Hallo, hab da mal paar Fragen dazu  :?:   :lol: 

1. wie kann man die Datei runterladen? das funzt irgendwie nicht bei mir
2. kann man damit auch merker-werte zB zur Fernsteuerung einer SPS mittels JavaApplet lesen und setzen? (Also das was eigentlich über die WinCC Oberfläche läuft soll jetzt über das Applet laufen)

lg RoadRunner0 :?:


----------



## Zottel (16 Februar 2005)

*Re: ein paar Fragen*



			
				RoadRunner0 schrieb:
			
		

> Hallo, hab da mal paar Fragen dazu  :?:   :lol:
> 1. wie kann man die Datei runterladen? das funzt irgendwie nicht bei mir


Wenn du dem link folgst, solltest du auf der Projekt-Seite bei Sourceforge landen. Dort stehen im unteren Tei der Seite die jeweils aktuellen Releases mit dem Hinweis "Download".
Nach dem Link folgt eine Seite zur Auswahl des nächstgelegenen Mirror-Servers.
Gibt es bis dahin schon ein Problem?



			
				RoadRunner0 schrieb:
			
		

> Hallo, hab da mal paar Fragen dazu  :?:   :lol:
> 2. kann man damit auch merker-werte zB zur Fernsteuerung einer SPS mittels JavaApplet lesen und setzen?
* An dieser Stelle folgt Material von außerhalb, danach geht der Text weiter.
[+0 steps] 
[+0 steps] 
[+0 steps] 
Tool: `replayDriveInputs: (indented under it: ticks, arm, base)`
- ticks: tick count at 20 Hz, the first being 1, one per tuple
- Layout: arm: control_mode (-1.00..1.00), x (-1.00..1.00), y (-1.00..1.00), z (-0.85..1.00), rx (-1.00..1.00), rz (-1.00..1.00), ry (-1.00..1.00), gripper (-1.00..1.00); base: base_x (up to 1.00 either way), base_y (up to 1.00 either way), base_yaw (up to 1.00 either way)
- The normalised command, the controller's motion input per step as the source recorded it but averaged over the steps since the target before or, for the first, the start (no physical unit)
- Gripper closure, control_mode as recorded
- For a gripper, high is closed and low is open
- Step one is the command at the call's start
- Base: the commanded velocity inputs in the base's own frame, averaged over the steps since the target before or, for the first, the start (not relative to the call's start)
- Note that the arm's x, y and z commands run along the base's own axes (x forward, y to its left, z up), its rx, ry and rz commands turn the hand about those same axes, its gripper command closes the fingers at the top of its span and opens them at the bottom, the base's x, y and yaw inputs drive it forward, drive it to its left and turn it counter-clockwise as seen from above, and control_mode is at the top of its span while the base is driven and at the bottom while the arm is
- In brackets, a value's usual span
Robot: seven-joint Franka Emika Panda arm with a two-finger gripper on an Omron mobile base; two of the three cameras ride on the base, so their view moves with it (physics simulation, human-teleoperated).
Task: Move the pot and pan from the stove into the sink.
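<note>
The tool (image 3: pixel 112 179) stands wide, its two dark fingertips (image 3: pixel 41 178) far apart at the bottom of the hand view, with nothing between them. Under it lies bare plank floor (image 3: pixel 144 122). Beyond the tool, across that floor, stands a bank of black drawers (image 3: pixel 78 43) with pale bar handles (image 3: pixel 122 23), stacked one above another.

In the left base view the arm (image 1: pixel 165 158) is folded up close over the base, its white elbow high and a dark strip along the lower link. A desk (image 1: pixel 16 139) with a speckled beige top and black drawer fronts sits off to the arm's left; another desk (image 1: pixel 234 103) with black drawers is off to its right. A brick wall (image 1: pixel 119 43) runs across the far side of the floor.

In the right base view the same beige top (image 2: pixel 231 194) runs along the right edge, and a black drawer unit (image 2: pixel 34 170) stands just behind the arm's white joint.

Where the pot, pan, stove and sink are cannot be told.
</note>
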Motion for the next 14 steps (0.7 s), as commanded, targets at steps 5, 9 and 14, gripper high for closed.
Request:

1. Im Prinzip ja, aber das bräuchte einiges extra.
2. Ich habe eine JAVA Version in der Schublade. Sie macht die SPS-Kommunikation in "pure JAVA". Sie wird aber wohl nicht mit den Siemens-Applets arbeiten, weil die eine Schnittstelle zu WinCC erwarten. Aber natürlich arbeitet sie mit meinen Applets:

http://visual.sourceforge.net



			
				RoadRunner0 schrieb:
			
		

> Hallo, hab da mal paar Fragen dazu  :?:   :lol:
> (Also das was eigentlich über die WinCC Oberfläche läuft soll jetzt über das Applet laufen)
> lg RoadRunner0 :?:


Bin mir nicht sicher, verstanden zu haben, was genau über WinCC läuft.

Applets baut man ja gewöhnlich in Web-Seiten ein. Wenn die nun direkt mit einer SPS kommunizieren, kann es zum Problem werden, daß die Anzahl der Kommunikationsverbindungen beschränkt ist.
Da kann nur eine Software in der Mitte helfen, die alle nötigen Informationen aus der SPS liest und diese einer beliebigen Zahl Clients zur Verfügung stellt.


----------



## Zottel (13 Juni 2005)

Im neuesten Release (0.7) von libnodave wurden die .DLL und .LIB -Dateien mit MSVC++ übersetzt. Die Zusammenarbeit mit Microsoft-Compilern sollte daher reibungslos funktionieren. Für die Freunde von .NET oder Mono sind nun auch Beispiele in C# dabei.


----------